[TASK TO COMPLETE] Copying rule for the data below: pictures stay out, and only the lines from the one with "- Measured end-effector" down to the one with "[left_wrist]", inclusive, are repeated exactly.
┌─ INPUT RECORDS
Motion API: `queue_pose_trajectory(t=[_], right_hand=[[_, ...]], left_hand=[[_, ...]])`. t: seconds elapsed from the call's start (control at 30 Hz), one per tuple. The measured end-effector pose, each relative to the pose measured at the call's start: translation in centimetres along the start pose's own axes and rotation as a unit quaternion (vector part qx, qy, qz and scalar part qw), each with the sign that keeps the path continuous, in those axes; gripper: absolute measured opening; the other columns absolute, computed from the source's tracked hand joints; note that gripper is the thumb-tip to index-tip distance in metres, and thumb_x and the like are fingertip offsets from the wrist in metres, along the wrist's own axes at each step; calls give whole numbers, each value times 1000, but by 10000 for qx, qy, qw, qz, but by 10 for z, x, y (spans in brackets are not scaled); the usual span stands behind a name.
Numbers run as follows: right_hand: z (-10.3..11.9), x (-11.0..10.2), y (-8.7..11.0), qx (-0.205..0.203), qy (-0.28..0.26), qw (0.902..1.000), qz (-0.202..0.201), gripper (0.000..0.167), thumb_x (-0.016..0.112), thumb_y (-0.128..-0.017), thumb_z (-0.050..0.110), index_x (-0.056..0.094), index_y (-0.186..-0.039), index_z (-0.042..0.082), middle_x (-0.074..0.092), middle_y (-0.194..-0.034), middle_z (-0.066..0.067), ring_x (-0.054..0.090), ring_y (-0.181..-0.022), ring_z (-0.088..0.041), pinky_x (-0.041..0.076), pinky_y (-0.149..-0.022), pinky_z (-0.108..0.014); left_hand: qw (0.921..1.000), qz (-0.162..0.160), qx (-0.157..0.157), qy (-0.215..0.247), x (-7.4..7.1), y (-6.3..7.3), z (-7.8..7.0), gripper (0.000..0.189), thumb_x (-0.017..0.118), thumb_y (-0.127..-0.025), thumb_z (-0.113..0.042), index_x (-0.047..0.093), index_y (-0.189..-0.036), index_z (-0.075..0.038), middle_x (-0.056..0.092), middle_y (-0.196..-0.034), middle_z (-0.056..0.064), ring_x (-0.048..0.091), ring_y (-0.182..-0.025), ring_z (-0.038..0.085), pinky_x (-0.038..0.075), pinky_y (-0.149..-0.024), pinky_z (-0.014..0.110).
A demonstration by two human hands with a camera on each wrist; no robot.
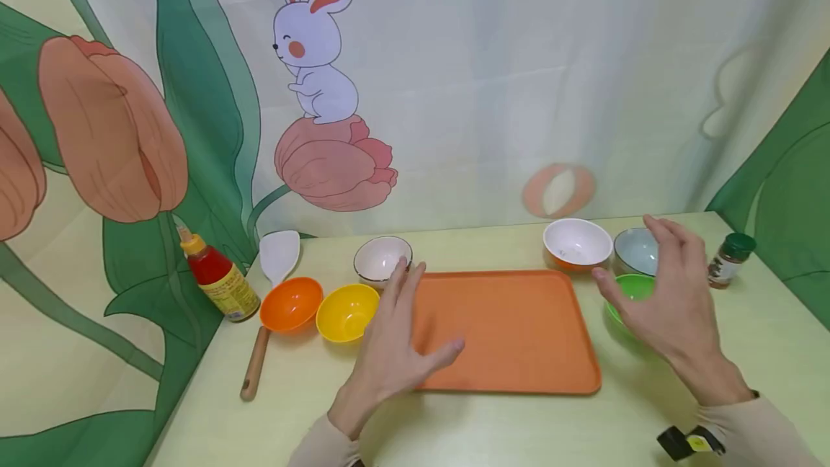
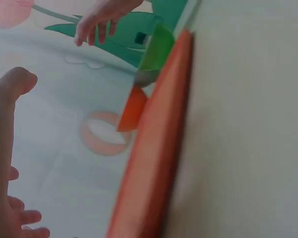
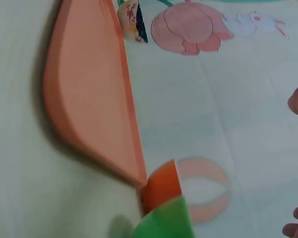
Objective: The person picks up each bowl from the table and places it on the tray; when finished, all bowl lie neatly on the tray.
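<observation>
My left hand (image 1: 394,344) hovers over the left edge of an orange tray (image 1: 506,330), fingers extended and thumb spread, holding nothing. Just beyond it are a yellow bowl (image 1: 344,317) and a white bowl with a dark rim (image 1: 378,258). On the other side, my right hand (image 1: 677,301) is raised above a green bowl (image 1: 630,287), its fingers relaxed and its palm bare; it partly hides that bowl. Behind the green bowl stand a bowl white inside and orange outside (image 1: 577,242) and a pale grey-blue bowl (image 1: 634,249). The left wrist view shows the left thumb (image 2: 21,82) apart from the tray.
At the left, an orange bowl (image 1: 293,304) overlaps a white spatula (image 1: 280,254) with a wooden handle (image 1: 255,366). A red sauce bottle with a yellow cap (image 1: 220,276) stands behind them. A green-lidded jar (image 1: 729,259) is at far right. A printed curtain (image 1: 454,92) backs the table.
</observation>
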State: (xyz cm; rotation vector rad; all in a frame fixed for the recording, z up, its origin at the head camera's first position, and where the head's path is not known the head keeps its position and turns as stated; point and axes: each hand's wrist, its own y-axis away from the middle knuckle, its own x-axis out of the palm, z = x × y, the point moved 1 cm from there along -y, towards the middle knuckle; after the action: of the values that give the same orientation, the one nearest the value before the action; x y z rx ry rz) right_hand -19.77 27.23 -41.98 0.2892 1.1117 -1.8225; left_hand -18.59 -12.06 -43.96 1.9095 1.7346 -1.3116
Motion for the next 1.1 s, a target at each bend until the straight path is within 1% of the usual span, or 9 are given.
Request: queue_pose_trajectory(t=[0.07, 0.13, 0.23, 0.3, 0.57, 0.8, 0.9, 1.0, 1.1], right_hand=[[-13, -6, 6, 150, -242, 9995, -135, 99, 88, -91, 36, 38, -171, 8, 36, -169, -27, 39, -148, -50, 42, -115, -69], [-25, -9, 12, 277, -501, 9982, -192, 93, 86, -95, 29, 38, -171, 10, 39, -165, -23, 43, -144, -41, 43, -121, -46], [-44, -11, 20, 320, -896, 9952, -241, 88, 85, -97, 19, 38, -171, 11, 45, -158, -16, 48, -137, -15, 38, -113, -11], [-56, -10, 26, 381, -1134, 9926, -188, 87, 85, -98, 15, 38, -171, 11, 46, -155, -13, 45, -134, 0, 35, -105, 1], [-88, -8, 46, 714, -1266, 9886, 400, 90, 82, -103, 20, 28, -175, 8, 41, -166, -28, 41, -140, 3, 31, -102, 4], [-110, -6, 62, 1044, -1428, 9802, 893, 92, 78, -107, 19, 20, -177, 10, 37, -168, -29, 40, -132, 14, 35, -100, 4], [-114, -6, 63, 1126, -1398, 9765, 1196, 95, 78, -107, 21, 16, -178, 11, 32, -172, -28, 40, -143, 5, 30, -103, 7], [-115, -5, 64, 1160, -1359, 9733, 1443, 103, 82, -104, 24, 13, -179, 11, 26, -176, -30, 32, -164, -25, 21, -104, 9], [-113, -5, 64, 1182, -1278, 9718, 1588, 112, 87, -100, 27, 10, -180, 13, 22, -179, -31, 23, -163, -53, 16, -102, 10]], left_hand=[[9998, 20, 62, 180, 7, 12, 7, 113, 84, -87, -61, 24, -179, -31, 10, -187, -6, 40, -163, 36, 49, -119, 69], [9997, 33, 54, 249, 13, 23, 14, 113, 85, -88, -57, 23, -179, -30, 15, -186, -4, 38, -164, 35, 47, -121, 69], [9995, 150, -167, 235, 20, 36, 23, 116, 85, -88, -59, 20, -179, -29, 16, -186, -2, 36, -165, 33, 45, -124, 68], [9984, 287, -413, 251, 25, 42, 29, 118, 85, -88, -64, 19, -180, -28, 17, -186, -2, 37, -164, 32, 45, -125, 66], [9897, 634, -1153, 564, 32, 55, 53, 127, 83, -86, -73, 21, -178, -12, 23, -185, 8, 37, -165, 34, 38, -130, 64], [9897, 783, -1196, -23, 28, 61, 64, 135, 81, -81, -82, 25, -177, -6, 26, -184, 13, 31, -168, 37, 34, -132, 66], [9903, 780, -1121, -255, 27, 59, 65, 135, 80, -79, -85, 28, -176, -6, 29, -183, 13, 32, -167, 36, 36, -131, 64], [9902, 777, -1088, -412, 27, 56, 66, 135, 80, -78, -87, 32, -174, -5, 31, -182, 13, 34, -166, 36, 37, -131, 63], [9900, 764, -1063, -521, 27, 55, 67, 134, 80, -77, -87, 37, -173, -5, 34, -181, 14, 35, -166, 36, 37, -132, 61]])
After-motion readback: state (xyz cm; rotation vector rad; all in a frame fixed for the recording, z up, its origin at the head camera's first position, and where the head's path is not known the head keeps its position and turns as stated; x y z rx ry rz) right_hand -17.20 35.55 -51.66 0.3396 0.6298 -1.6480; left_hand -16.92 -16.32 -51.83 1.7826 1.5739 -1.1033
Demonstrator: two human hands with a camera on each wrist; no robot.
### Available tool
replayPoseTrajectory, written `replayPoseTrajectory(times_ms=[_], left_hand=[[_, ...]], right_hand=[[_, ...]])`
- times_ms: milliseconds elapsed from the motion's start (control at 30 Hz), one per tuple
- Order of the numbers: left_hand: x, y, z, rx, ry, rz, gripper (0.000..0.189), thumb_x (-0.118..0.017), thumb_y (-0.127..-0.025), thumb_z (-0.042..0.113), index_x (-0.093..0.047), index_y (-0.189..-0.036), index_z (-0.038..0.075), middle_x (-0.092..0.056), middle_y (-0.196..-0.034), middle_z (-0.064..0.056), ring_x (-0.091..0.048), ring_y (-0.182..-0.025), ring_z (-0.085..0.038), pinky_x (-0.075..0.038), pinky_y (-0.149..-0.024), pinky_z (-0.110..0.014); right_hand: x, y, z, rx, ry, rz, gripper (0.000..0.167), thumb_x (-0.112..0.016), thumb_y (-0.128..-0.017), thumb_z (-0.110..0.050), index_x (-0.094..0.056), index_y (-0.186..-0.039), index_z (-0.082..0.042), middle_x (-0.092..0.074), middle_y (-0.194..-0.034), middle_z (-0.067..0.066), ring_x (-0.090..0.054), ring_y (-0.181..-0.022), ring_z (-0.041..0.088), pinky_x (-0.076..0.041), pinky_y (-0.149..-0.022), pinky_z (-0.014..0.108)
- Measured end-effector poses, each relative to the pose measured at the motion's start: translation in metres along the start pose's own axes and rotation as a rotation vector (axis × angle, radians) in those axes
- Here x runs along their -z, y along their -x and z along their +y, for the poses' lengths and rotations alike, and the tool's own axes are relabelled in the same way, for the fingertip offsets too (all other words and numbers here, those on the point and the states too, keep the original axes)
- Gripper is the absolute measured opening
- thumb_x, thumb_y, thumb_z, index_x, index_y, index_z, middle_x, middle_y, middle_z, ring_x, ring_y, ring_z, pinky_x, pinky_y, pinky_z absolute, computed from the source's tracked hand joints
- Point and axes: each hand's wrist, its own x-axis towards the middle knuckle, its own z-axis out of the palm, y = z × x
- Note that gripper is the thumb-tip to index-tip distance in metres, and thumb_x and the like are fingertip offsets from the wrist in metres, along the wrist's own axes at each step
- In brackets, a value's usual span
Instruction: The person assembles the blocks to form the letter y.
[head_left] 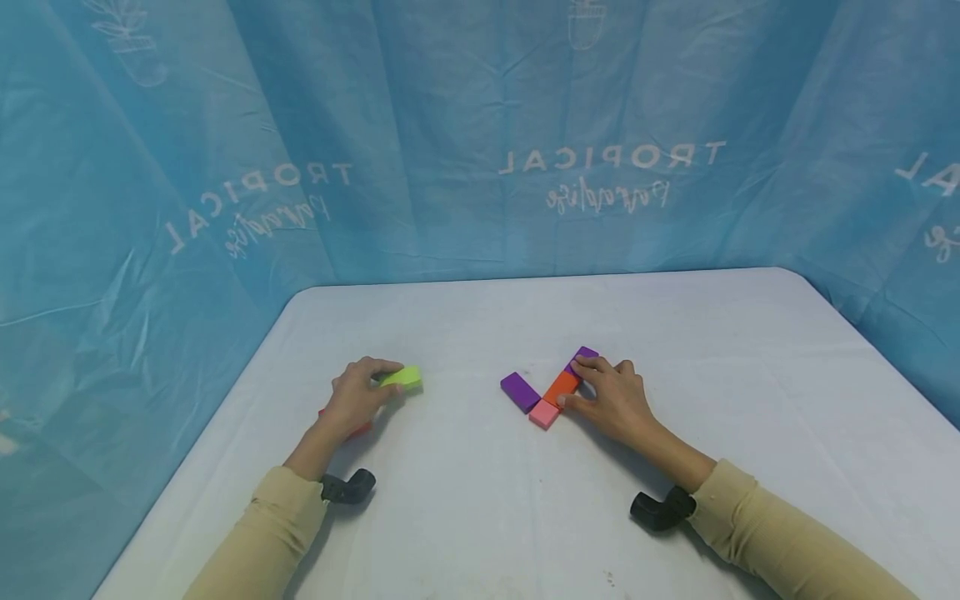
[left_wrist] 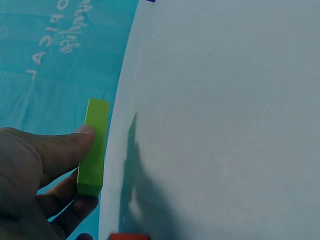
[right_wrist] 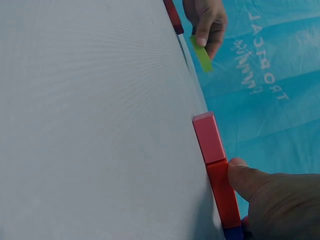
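Note:
My left hand (head_left: 358, 396) pinches a lime-green block (head_left: 405, 377) between thumb and fingers, held over the table in the left wrist view. Partly hidden beneath that hand lies a red block (head_left: 361, 430). My right hand (head_left: 617, 398) has its thumb against the side of an orange block (head_left: 561, 388) and a fingertip near where it meets a purple block (head_left: 587, 353). A pink block (head_left: 544, 414) touches the orange one's near end. Another purple block (head_left: 520, 392) slants off to the left, forming a V with the row.
A white cloth covers the table (head_left: 465, 500). Blue curtain (head_left: 450, 167) with printed lettering hangs along the back and sides. Dark wrist-camera mounts (head_left: 663, 510) stick out below both wrists, close to the tabletop.

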Motion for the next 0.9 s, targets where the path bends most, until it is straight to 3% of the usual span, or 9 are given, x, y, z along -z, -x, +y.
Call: replayPoseTrajectory(times_ms=[300, 633, 900], left_hand=[[-0.012, -0.013, 0.02, 0.009, 0.062, -0.036, 0.039, -0.067, -0.086, 0.019, -0.061, -0.125, 0.015, -0.057, -0.128, -0.01, -0.043, -0.121, -0.029, -0.022, -0.102, -0.053], [-0.024, -0.029, 0.037, -0.099, 0.038, -0.04, 0.037, -0.068, -0.084, 0.013, -0.064, -0.121, 0.012, -0.06, -0.123, -0.012, -0.047, -0.119, -0.031, -0.023, -0.099, -0.053], [-0.033, -0.04, 0.044, -0.113, 0.062, -0.097, 0.037, -0.069, -0.084, 0.015, -0.064, -0.121, 0.014, -0.06, -0.125, -0.009, -0.046, -0.123, -0.028, -0.023, -0.105, -0.053]], right_hand=[[0.0, 0.0, -0.001, 0.003, 0.002, 0.001, 0.062, -0.072, -0.079, -0.04, -0.058, -0.129, -0.008, -0.054, -0.134, 0.014, -0.046, -0.102, 0.038, -0.036, -0.077, 0.045], [0.001, 0.001, -0.001, 0.001, -0.004, 0.001, 0.062, -0.073, -0.079, -0.039, -0.057, -0.13, -0.008, -0.054, -0.134, 0.014, -0.046, -0.102, 0.037, -0.036, -0.077, 0.044], [-0.001, 0.0, 0.0, 0.003, -0.004, 0.005, 0.062, -0.073, -0.078, -0.039, -0.057, -0.13, -0.008, -0.054, -0.134, 0.014, -0.045, -0.102, 0.037, -0.036, -0.078, 0.044]])
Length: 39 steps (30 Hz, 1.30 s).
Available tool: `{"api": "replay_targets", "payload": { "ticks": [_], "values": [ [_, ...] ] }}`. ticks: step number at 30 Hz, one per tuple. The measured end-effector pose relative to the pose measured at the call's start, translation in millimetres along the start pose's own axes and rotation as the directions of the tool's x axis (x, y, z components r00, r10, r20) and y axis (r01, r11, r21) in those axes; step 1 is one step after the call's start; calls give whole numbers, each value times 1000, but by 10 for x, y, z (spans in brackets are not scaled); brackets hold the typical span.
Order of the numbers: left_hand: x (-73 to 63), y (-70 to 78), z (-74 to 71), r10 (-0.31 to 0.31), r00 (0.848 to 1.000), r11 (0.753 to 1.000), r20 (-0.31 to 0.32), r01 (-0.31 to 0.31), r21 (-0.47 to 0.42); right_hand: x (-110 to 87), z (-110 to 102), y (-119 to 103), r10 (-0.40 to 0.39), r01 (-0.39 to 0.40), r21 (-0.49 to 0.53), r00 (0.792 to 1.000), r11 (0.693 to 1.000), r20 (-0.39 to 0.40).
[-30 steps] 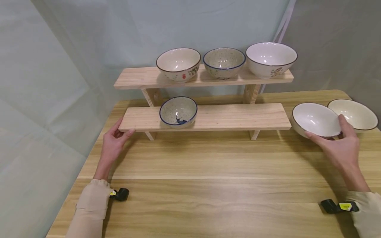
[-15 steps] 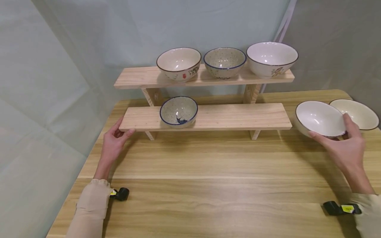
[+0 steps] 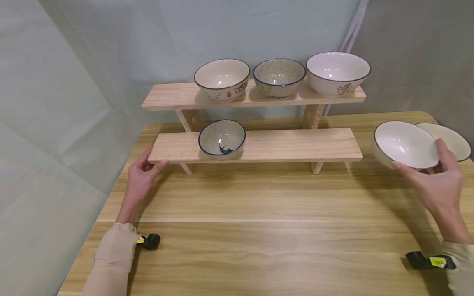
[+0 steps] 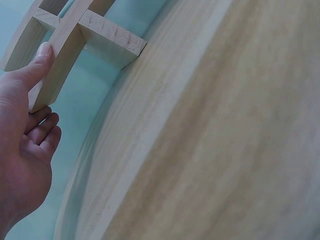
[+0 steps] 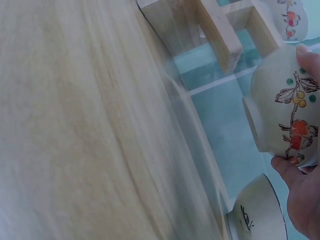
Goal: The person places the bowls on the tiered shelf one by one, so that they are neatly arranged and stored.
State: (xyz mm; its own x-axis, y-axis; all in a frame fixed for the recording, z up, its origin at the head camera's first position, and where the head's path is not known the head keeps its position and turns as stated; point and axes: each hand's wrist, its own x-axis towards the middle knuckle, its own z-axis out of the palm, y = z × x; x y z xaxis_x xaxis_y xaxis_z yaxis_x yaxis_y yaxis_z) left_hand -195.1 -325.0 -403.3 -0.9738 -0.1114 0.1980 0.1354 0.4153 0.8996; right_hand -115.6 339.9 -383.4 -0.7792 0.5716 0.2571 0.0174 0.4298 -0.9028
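My left hand (image 3: 140, 174) grips the left end of the wooden two-tier stand's lower shelf (image 3: 296, 144), thumb along the front edge and fingers beneath. In the left wrist view, the curled fingers show under the board end (image 4: 60, 75). At the right, my right hand (image 3: 440, 185) holds a white dark-rimmed bowl (image 3: 403, 144) by its side, thumb and fingers spread around it. The right wrist view shows this bowl (image 5: 272, 90) tilted and raised above the table, with red fruit and leaves painted on it. Behind it a cream bowl (image 3: 453, 139) is partly covered.
A speckled blue-rimmed bowl (image 3: 222, 139) sits left of centre on the lower shelf. The upper shelf (image 3: 170, 95) carries a cream bowl (image 3: 222, 78), a speckled bowl (image 3: 279, 78) and a white flowered bowl (image 3: 337, 74). Fabric (image 3: 92, 82) hangs behind the wooden table (image 3: 237, 230).
My right hand has carried the white bowl right and slightly up in the head view, away from the stand, and it now overlaps the cream bowl. My left hand has stayed put.
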Motion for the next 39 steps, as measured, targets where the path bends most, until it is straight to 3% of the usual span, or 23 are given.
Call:
{"api": "replay_targets", "payload": {
  "ticks": [8, 17, 31, 39],
  "values": [
    [1, -5, -8, 6, 1000, 1000, 9, -6, 7, -26, 0, -42, -54, 54, 18, 998, 998, -15],
    [-9, 14, -12, 17, 1000, 1000, 19, -17, -6, -95, 23, -106, -180, 180, -9, 984, 984, 1],
    [-6, 13, -7, 7, 1000, 1000, 24, -7, 2, -160, 145, -274, -197, 194, 72, 979, 978, 43],
    [-8, 21, -11, 2, 1000, 1000, 22, -2, 8, -206, 225, -360, -195, 190, 60, 975, 980, 110]
  ]
}}
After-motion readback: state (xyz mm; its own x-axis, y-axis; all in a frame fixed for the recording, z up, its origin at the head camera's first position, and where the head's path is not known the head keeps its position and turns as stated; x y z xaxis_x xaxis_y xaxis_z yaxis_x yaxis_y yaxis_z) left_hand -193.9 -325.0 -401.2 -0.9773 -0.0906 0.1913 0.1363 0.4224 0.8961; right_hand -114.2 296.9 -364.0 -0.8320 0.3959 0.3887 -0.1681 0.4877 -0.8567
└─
[ANSWER SPACE]
- Measured end-effector poses, each relative to the pose measured at the motion's start: translation in metres along the start pose's own axes and rotation as a rotation vector (axis × angle, radians) in those axes
- Here x runs along their -z, y along their -x and z along their +y, for the poses' lengths and rotations alike, and the tool's own axes are relabelled in the same way, for the fingertip offsets too (all other words and numbers here, those on the point and the states too, keep the original axes)
- Gripper is the absolute measured opening
- thumb_x, thumb_y, thumb_z, index_x, index_y, index_z, middle_x, middle_y, middle_z, ring_x, ring_y, ring_z, pinky_x, pinky_y, pinky_z absolute, computed from the source's tracked hand joints
- Point and axes: each hand's wrist, its own x-axis towards the middle knuckle, its own z-axis out of the palm, y = z × x
- Note that gripper is the thumb-tip to index-tip distance in metres, and thumb_x and the like are fingertip offsets from the wrist in metres, along the wrist's own axes at each step
- In brackets, a value's usual span
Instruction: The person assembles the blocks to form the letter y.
[head_left] 
[left_wrist] 

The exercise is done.